[Work to complete] A single stretch of the material below is to be transcribed exactly, starting at the line with "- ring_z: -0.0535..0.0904" and ending after the line with "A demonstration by".

[Provided data]
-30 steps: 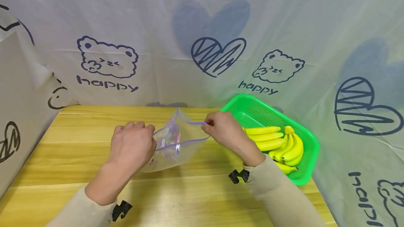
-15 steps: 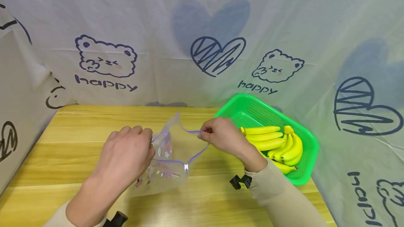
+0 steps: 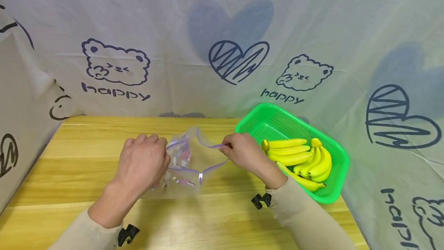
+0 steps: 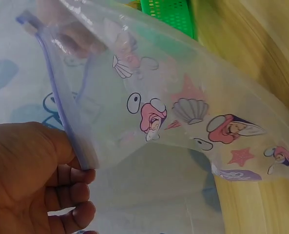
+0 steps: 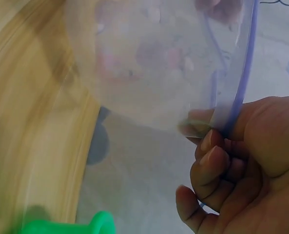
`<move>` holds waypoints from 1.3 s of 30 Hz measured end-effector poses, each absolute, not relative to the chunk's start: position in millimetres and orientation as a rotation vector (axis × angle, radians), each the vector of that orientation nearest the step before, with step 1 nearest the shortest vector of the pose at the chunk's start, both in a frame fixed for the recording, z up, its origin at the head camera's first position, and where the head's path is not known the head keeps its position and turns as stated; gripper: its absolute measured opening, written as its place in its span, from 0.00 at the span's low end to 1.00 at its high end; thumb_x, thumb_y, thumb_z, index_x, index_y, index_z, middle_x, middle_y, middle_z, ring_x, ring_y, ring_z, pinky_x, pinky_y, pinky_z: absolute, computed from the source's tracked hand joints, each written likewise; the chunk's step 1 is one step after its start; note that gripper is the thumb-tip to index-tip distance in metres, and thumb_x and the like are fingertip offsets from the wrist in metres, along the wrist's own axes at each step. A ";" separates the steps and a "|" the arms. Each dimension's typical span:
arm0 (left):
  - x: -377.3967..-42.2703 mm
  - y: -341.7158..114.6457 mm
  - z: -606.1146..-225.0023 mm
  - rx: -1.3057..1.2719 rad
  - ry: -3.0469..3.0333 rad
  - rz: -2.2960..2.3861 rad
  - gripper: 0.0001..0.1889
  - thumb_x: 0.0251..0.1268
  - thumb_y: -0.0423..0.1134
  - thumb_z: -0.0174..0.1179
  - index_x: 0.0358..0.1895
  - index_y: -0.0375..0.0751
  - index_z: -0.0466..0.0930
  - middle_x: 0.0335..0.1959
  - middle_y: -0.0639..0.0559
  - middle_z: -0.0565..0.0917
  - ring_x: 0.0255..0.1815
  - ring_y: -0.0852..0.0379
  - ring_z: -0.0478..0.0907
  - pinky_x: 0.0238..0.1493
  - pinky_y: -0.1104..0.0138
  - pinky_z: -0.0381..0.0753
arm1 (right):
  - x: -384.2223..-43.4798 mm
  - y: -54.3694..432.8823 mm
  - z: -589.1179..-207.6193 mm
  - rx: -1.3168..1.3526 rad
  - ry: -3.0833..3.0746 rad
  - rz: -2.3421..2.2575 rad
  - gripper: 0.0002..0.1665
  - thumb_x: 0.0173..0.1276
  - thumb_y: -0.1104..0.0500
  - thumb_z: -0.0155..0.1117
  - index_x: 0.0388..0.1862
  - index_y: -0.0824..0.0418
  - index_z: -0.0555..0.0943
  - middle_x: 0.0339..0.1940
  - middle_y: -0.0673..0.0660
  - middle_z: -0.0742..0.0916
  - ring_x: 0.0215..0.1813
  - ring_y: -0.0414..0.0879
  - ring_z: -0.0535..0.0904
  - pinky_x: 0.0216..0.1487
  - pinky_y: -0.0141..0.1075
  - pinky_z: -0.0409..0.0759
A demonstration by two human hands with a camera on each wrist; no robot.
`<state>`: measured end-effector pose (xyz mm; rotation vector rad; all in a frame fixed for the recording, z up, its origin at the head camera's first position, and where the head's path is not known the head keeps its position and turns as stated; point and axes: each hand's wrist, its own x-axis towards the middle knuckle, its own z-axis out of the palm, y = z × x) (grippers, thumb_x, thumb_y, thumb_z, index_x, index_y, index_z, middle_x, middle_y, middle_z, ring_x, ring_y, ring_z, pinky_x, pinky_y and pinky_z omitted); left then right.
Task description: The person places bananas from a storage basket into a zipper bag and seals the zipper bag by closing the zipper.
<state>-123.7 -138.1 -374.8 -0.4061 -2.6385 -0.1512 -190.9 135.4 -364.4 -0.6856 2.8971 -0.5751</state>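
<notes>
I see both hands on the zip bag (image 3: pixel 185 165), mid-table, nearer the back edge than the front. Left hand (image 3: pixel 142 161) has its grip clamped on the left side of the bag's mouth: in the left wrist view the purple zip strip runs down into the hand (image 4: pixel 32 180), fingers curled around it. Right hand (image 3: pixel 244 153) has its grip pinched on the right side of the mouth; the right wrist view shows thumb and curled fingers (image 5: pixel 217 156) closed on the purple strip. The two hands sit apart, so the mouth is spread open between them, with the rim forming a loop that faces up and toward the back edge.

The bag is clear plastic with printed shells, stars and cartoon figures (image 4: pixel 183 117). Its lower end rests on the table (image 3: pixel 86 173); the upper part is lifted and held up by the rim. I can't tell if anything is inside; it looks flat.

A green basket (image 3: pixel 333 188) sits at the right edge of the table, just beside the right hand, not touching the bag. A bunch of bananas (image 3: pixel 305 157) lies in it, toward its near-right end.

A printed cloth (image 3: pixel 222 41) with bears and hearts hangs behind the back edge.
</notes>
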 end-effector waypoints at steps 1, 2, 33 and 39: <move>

[Result for this task]
  - ring_z: -0.0535..0.0904
  - pinky_x: 0.0216..0.1487
  - pinky_y: -0.0141..0.1075
  - pinky_z: -0.0409..0.0759
A demonstration by two human hands with a camera on each wrist; no robot.

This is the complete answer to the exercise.